Records drawn from a dataset:
☆ ☆ ☆
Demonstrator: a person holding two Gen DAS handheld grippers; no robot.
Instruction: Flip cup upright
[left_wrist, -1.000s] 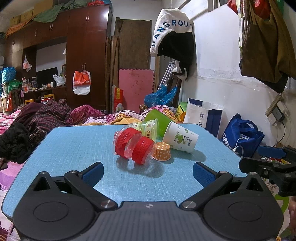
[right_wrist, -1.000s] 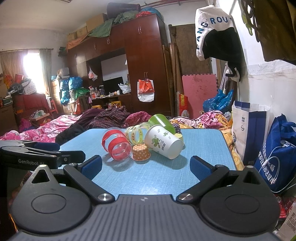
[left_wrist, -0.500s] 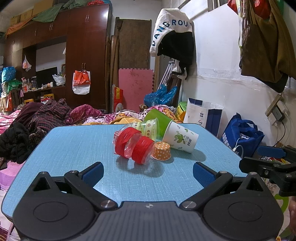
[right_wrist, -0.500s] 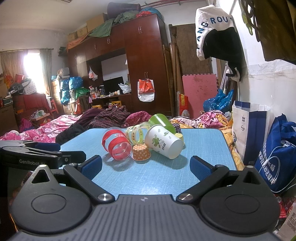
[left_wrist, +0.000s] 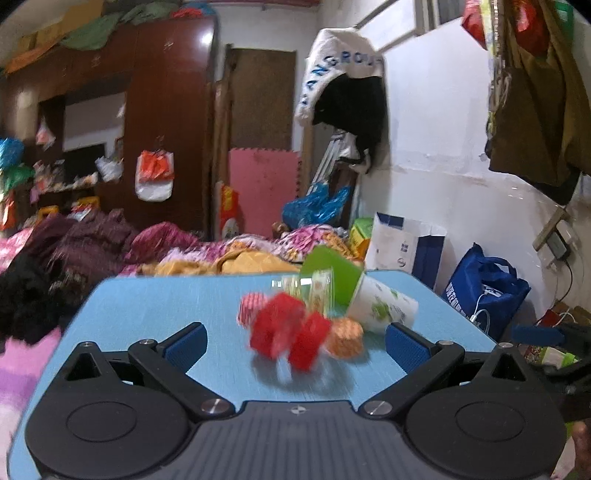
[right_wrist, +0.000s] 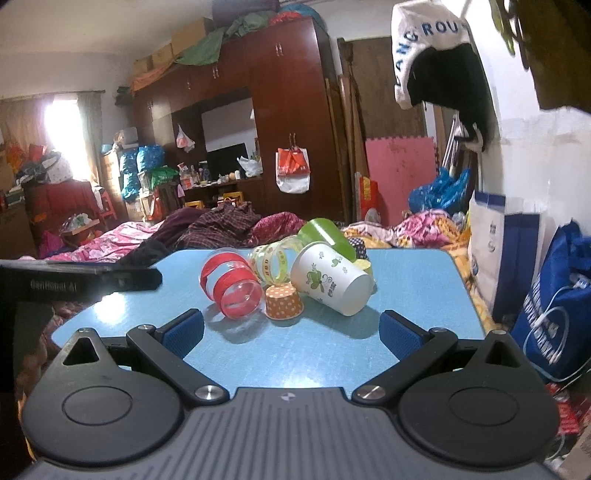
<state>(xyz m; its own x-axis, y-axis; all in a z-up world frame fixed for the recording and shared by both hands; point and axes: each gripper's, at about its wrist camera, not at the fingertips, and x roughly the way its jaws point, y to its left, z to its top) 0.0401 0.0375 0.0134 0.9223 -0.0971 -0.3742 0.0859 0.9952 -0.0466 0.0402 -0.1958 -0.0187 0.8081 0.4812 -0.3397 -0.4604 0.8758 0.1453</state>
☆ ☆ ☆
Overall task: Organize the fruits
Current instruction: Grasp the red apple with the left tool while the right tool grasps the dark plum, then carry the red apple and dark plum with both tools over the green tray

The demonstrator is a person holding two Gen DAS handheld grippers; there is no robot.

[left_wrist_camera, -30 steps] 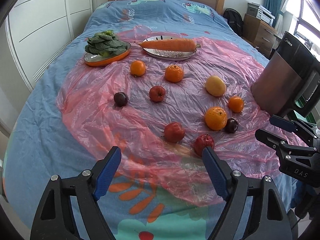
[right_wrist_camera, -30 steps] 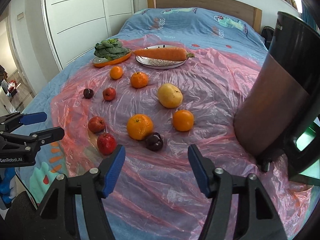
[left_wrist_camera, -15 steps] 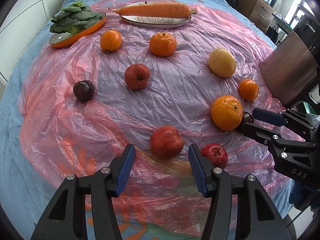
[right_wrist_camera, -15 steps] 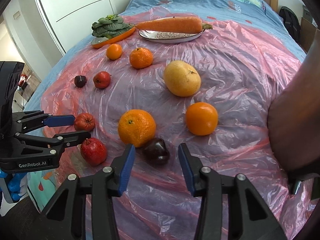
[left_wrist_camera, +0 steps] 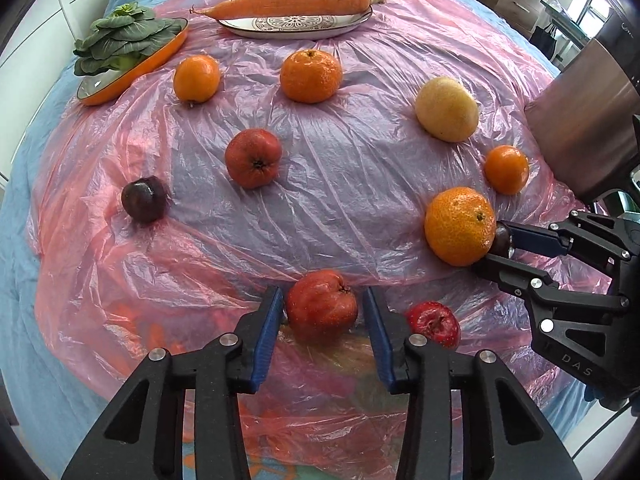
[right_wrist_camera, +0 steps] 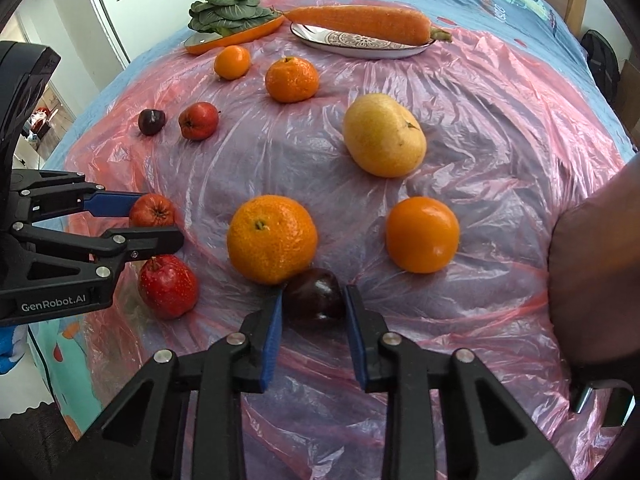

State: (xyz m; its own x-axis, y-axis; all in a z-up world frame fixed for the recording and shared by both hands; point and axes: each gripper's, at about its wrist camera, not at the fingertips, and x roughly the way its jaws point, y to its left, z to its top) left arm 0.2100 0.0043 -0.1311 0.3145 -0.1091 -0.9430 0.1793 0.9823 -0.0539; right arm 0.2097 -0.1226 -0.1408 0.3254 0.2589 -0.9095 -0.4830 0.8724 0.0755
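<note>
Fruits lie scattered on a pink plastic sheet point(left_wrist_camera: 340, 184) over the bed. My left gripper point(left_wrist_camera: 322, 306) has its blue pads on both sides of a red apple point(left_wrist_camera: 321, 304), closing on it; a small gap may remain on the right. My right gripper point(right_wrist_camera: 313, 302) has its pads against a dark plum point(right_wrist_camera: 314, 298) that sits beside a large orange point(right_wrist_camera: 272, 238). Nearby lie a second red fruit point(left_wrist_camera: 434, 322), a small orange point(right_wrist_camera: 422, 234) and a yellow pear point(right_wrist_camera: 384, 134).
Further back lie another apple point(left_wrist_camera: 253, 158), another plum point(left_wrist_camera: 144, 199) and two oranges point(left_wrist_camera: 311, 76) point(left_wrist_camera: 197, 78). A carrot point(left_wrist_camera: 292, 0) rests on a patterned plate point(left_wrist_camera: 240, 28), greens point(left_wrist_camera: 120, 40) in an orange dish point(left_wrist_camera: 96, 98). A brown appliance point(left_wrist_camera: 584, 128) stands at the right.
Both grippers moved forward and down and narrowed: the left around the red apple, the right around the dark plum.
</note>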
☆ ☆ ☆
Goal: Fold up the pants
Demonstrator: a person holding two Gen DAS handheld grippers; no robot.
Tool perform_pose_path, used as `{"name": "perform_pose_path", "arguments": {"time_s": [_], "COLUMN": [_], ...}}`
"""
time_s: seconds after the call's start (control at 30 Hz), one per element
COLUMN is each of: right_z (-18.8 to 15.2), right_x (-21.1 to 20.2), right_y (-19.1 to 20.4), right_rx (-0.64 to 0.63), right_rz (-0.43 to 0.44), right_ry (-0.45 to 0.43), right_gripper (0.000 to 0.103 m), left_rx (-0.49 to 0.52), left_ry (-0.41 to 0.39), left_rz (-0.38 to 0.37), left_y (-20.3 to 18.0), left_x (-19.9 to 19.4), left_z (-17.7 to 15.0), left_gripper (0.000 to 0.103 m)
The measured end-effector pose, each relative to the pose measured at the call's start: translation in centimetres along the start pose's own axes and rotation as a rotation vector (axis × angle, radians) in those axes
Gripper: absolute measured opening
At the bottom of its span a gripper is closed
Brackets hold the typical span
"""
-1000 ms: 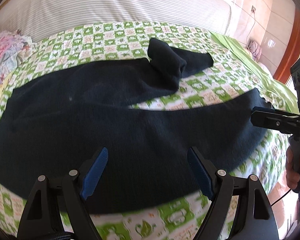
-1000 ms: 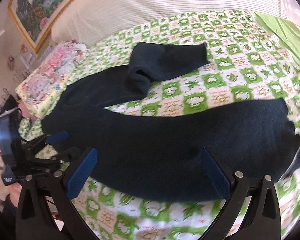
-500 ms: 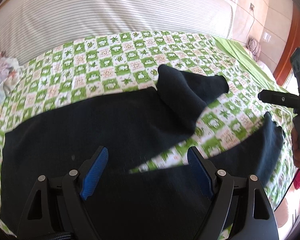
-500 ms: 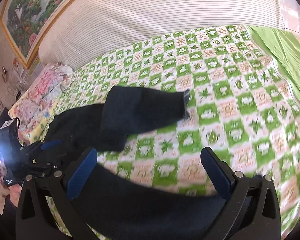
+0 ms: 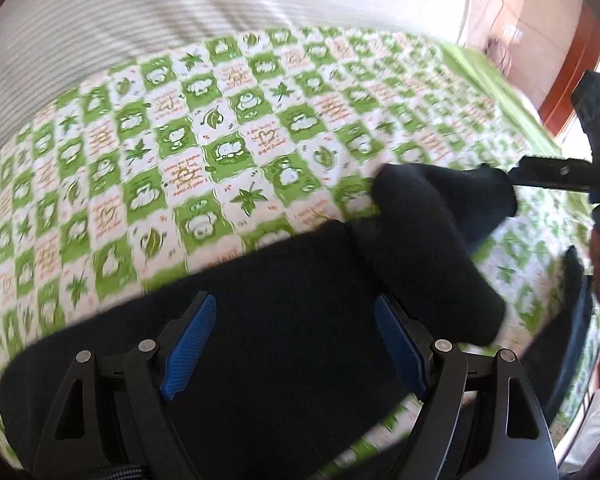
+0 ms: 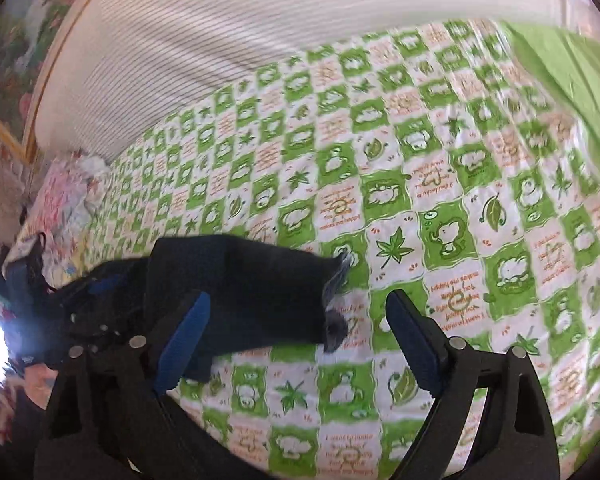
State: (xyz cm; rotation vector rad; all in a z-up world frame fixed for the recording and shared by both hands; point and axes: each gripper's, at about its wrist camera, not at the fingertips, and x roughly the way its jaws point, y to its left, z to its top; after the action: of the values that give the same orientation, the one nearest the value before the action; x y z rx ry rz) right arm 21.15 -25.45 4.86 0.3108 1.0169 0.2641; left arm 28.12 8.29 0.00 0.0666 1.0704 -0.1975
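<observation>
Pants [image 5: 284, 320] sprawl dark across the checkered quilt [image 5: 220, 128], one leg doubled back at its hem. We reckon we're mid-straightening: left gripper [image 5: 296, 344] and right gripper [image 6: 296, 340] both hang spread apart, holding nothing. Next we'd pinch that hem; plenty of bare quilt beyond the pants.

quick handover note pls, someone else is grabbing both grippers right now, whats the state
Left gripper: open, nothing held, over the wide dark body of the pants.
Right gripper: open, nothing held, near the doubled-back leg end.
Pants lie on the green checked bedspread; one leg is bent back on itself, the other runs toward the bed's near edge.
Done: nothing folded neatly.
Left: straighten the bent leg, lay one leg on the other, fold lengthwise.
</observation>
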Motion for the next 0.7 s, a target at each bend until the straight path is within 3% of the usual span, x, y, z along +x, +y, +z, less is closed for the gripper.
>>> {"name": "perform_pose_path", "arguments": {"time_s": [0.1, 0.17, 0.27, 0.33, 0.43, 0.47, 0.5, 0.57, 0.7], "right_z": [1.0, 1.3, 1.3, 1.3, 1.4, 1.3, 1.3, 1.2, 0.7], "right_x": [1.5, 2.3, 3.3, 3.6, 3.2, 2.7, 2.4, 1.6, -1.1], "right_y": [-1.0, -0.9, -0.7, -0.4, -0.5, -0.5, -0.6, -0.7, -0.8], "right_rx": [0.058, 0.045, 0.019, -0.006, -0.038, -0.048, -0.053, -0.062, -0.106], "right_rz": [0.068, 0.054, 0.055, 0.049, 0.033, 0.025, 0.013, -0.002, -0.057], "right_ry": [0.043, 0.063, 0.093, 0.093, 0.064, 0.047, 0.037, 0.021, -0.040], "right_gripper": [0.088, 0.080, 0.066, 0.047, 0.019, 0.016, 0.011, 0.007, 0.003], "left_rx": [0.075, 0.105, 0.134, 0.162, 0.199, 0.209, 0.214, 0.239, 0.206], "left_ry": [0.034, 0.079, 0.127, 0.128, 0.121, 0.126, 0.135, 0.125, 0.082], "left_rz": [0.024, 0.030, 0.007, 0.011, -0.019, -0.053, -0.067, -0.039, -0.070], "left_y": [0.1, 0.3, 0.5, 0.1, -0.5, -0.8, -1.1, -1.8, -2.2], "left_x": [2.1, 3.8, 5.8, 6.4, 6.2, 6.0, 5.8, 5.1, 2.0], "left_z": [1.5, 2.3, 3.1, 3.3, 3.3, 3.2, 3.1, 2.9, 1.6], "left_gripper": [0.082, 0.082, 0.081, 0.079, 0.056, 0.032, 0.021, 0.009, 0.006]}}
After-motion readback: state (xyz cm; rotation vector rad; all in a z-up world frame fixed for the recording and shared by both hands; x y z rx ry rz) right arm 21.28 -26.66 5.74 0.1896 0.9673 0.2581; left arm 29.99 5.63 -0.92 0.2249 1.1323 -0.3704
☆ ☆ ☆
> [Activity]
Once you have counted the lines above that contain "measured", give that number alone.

> [Output of the exercise]
2